## Problem to solve
What you return must be exactly the lines from the beginning of the material through the line containing "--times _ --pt", both included, and no pictures.

## Information shown
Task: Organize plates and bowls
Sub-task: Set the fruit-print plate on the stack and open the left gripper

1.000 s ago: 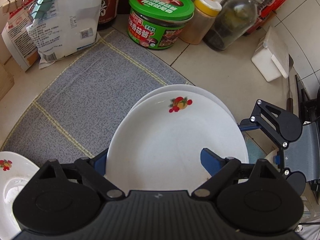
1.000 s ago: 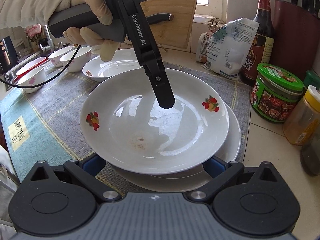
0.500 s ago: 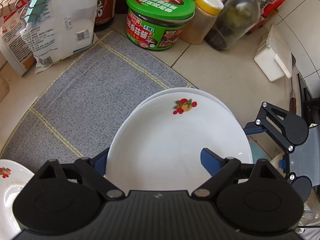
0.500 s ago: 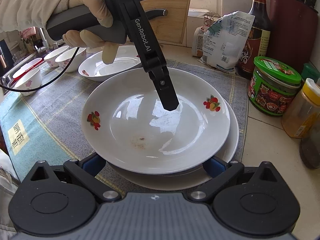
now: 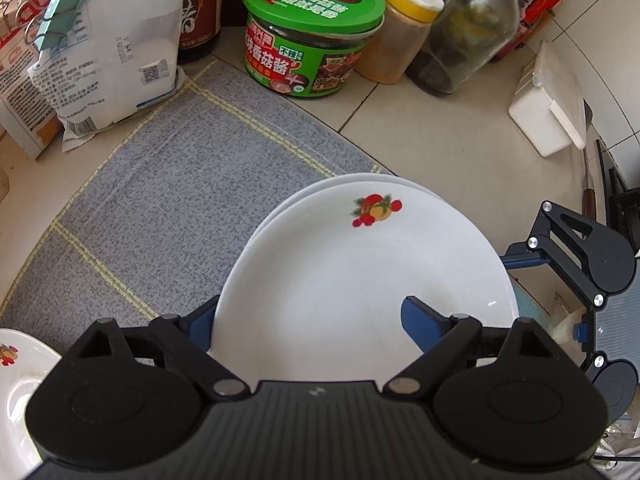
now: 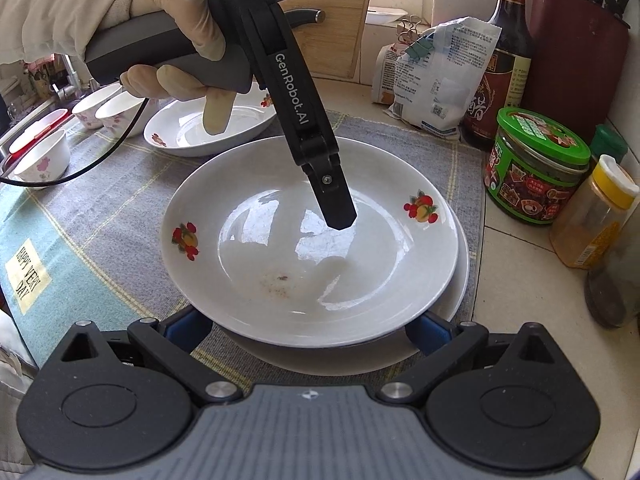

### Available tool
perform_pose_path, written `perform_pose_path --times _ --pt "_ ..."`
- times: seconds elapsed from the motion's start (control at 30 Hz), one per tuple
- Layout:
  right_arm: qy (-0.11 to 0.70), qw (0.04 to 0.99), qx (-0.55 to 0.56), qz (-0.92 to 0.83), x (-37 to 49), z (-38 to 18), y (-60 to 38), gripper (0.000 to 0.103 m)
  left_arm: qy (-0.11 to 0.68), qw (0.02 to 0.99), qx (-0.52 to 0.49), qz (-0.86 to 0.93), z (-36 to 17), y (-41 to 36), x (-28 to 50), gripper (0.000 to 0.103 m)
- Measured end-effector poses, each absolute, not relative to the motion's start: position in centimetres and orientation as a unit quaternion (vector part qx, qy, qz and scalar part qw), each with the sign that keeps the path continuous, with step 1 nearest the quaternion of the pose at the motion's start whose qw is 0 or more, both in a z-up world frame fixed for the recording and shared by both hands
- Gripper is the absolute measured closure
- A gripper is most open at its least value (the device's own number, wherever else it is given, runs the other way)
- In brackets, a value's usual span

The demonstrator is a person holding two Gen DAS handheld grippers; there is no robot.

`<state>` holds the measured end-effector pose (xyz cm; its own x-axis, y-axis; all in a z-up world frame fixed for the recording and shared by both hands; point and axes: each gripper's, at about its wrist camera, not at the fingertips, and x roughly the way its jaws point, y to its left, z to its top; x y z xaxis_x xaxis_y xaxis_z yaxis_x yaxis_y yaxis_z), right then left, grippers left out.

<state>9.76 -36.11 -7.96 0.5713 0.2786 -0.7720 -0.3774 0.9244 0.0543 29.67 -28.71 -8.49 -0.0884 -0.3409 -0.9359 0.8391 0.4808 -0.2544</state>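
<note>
a: left wrist view?
b: left gripper (image 5: 308, 316) fingers apart, astride the top plate's (image 5: 360, 280) edge, lower centre; second plate (image 5: 400, 181) under it, on the mat (image 5: 180, 200).
a: right wrist view?
b: right gripper (image 6: 312, 330) fingers apart at the plate's (image 6: 280, 280) near rim; contact unclear. bowls (image 6: 100, 112) upper left.

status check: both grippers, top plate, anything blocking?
Left gripper and right gripper straddle top plate, grip unclear. Plate sits on second plate. Green jar close by, nothing blocking.
</note>
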Motion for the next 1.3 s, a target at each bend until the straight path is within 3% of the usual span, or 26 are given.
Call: perform_pose_path --times 1.3 --pt "0.443 0.883 -0.074 0.139 9.0 -7.5 -36.0 0.000 0.567 0.658 0.222 -0.443 -7.8 -28.3 28.5 0.011"
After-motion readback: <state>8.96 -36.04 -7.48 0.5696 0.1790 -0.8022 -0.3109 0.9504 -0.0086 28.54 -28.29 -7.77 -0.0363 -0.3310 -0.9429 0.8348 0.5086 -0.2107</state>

## Expected answer
Task: Organize plates and bowls
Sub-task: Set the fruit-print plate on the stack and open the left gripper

1.000 s ago: 
1.000 s ago: 
0.500 s ago: 
0.500 s ago: 
now: 
now: 

### Available tool
perform_pose_path, written `perform_pose_path --times _ --pt "_ ..."`

Nothing more remains to be done for this exercise.